MEXICO CITY, June 28, 2005 — Microsoft Mexico today launched the first Spanish version of Microsoft® Windows® XP Starter Edition, a low-cost of the Windows operating system designed for beginner home PC users, and intended to contribute to the wide and generalized use of technology in Mexican homes.
With the extended support of government institutions as well as local and multinational distributors, Microsoft presents a new entry-level option to the Microsoft Windows product family through a system that has been tailored for Mexico, its language and its needs.
“Windows XP Starter Edition is part of Microsoft’s commitment to the development of digital inclusion and education in our country,” said Felipe Sanchez Romero, CEO of Microsoft Mexico. “It is an initiative that provides access to technology for more Mexican homes, and through that, it sees towards a more competitive Mexico.”
With this announcement, Mexico became the sixth country to launch the Windows XP Starter Edition as part of a pilot program that Microsoft Corporation is running in developing markets, and it is the first Spanish-speaking country.
During the event, this initiative was supported by analysts and executives of firms that comprise the software distribution channel, who have seen a new opportunity to broaden the use of computers in a segment where it is traditionally difficult to access technology.
“In the case of Mexico, half of its population belongs to low and very-low income levels,” said Ricardo Zermeño, CEO of IDC. ‘There, only 6 percent of homes have a PC. I believe that if Windows XP Starter Edition is accompanied by a similar effort to innovate the rest of the components in a PC to make it more accessible, and it is also accompanied by promotion and coverage in the distribution channels, these factors will have a true impact on the market,”.
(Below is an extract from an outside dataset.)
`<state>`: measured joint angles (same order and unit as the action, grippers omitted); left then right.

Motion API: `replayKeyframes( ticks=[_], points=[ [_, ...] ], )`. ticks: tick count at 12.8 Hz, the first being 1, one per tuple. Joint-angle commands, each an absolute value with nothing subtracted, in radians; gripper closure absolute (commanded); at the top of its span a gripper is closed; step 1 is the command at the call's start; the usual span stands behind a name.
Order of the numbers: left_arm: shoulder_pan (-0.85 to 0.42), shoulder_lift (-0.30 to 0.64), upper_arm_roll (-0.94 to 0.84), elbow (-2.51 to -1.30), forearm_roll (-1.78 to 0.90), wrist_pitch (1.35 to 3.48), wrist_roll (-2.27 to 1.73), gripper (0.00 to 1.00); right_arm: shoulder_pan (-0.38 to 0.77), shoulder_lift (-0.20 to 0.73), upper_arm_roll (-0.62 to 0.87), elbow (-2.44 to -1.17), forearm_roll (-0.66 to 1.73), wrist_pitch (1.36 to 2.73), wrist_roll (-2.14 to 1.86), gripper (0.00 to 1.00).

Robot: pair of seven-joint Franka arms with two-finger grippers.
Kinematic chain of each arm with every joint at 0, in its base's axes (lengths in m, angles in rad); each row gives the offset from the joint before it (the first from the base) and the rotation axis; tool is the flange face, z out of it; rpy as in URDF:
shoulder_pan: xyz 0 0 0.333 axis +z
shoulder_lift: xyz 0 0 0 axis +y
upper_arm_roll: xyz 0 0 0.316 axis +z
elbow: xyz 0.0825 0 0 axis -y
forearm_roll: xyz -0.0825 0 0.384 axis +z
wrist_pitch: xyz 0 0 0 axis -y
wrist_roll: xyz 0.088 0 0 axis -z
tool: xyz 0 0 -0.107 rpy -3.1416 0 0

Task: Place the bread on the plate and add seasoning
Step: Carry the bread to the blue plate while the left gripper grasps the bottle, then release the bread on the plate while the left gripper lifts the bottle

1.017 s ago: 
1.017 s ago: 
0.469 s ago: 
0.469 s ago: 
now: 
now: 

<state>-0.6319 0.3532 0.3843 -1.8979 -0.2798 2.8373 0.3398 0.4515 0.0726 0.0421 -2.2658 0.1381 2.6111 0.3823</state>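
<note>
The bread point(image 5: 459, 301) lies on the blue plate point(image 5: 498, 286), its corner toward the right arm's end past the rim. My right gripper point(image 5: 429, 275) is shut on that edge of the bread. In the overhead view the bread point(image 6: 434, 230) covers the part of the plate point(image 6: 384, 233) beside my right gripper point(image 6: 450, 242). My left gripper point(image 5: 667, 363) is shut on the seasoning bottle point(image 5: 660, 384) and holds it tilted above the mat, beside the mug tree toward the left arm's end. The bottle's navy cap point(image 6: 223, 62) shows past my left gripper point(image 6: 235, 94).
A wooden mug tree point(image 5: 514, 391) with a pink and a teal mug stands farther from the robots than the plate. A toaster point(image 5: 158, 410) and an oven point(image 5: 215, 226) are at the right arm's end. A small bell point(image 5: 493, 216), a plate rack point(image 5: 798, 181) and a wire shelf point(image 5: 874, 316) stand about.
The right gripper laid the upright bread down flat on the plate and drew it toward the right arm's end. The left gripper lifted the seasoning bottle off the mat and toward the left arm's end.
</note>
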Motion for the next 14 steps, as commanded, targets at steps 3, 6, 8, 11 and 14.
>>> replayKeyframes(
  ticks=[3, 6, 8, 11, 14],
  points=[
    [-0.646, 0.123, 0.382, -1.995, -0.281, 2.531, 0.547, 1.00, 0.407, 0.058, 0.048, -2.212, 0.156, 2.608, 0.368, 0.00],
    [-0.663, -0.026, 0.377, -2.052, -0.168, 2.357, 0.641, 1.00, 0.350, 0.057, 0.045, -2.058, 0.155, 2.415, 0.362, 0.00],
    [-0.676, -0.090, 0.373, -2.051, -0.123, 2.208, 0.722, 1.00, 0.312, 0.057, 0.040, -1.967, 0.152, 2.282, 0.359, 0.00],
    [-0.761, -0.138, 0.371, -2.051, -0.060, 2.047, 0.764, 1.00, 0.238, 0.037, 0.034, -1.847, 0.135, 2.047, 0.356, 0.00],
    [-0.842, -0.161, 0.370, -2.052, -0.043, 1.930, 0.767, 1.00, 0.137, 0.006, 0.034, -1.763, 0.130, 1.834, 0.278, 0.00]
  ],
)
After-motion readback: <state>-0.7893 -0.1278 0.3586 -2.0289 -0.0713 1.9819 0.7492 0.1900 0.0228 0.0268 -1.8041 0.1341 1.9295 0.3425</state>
Victor Borras, CEO of Infonavit, said: “The main challenge is to make it possible for all people to access leading technology, and for everyone in a family to have access to several additional benefits. Windows XP Starter Edition integrates three things: affordable price, low complexity and high focus on education.”
Windows XP Starter Edition includes features specifically designed for beginners:
Customized support in Spanish: Step-by-step guidance, local-language help, and instructional videos designed for beginners.
Localized user interface for Mexico: Wallpapers and screensavers with local landscapes, flags, and geography-specific traditional designs help create a familiar user environment. In Mexico, for example, pictures of archeological sites, local monuments and tourist attractions will be used.
Pre-configured PC settings: Pre-configured settings for advanced options such as an automatically enabled Windows Firewall make it easy for users to get started using their new PC in a secure environment.
Core features, high value: Windows XP Starter Edition enables beginner PC users to perform the tasks that matter to them most, at a lower cost. It includes Wordpad, Internet Explorer, Outlook Express and Windows Media Player.
Windows XP Starter Edition users will be able to access the Internet; send Instant Messages; send and receive e-mail, digital pictures, and video; and install compatible hardware and software.
“The digital gap is something that happens in Mexico and in many other developing countries – technology is normally adopted by people with more money and sometimes more education, but t is now reaching other people. Microsoft, through Windows XP Starter Edition, is creating the product which will allow first-time users to access that technology in a simple way,” said Gerardo Villarreal, CEO of Intel Mexico.
Jose Luis Garcia, CEO of Dell Mexico, said that “Mexico’s fundamental challenge is economy. Both Microsoft and Dell are working on the ability to make technology more accessible, in a faster and more affordable way.
“Contributing to more people and organizations reaching their goals and developing their full potential through technology is a priority for Microsoft,” said Romero. “With Windows XP Starter Edition, we take a step towards the vision of having more people benefit from this tool.”
Microsoft’s industry partners and distributors for he release of Windows XP Starter Edition in Mexico include: Intel, AMD, Dell, Telmex, Infonavit (a state-owned mortgage agency providing subsidized loans to low/mid income citizens throughout Mexico), Texa, Lanix, Hergo, Ingram Micro and CVA.
Founded in 1975, Microsoft (Nasdaq “MSFT”) is the worldwide leader in software for personal and business computing.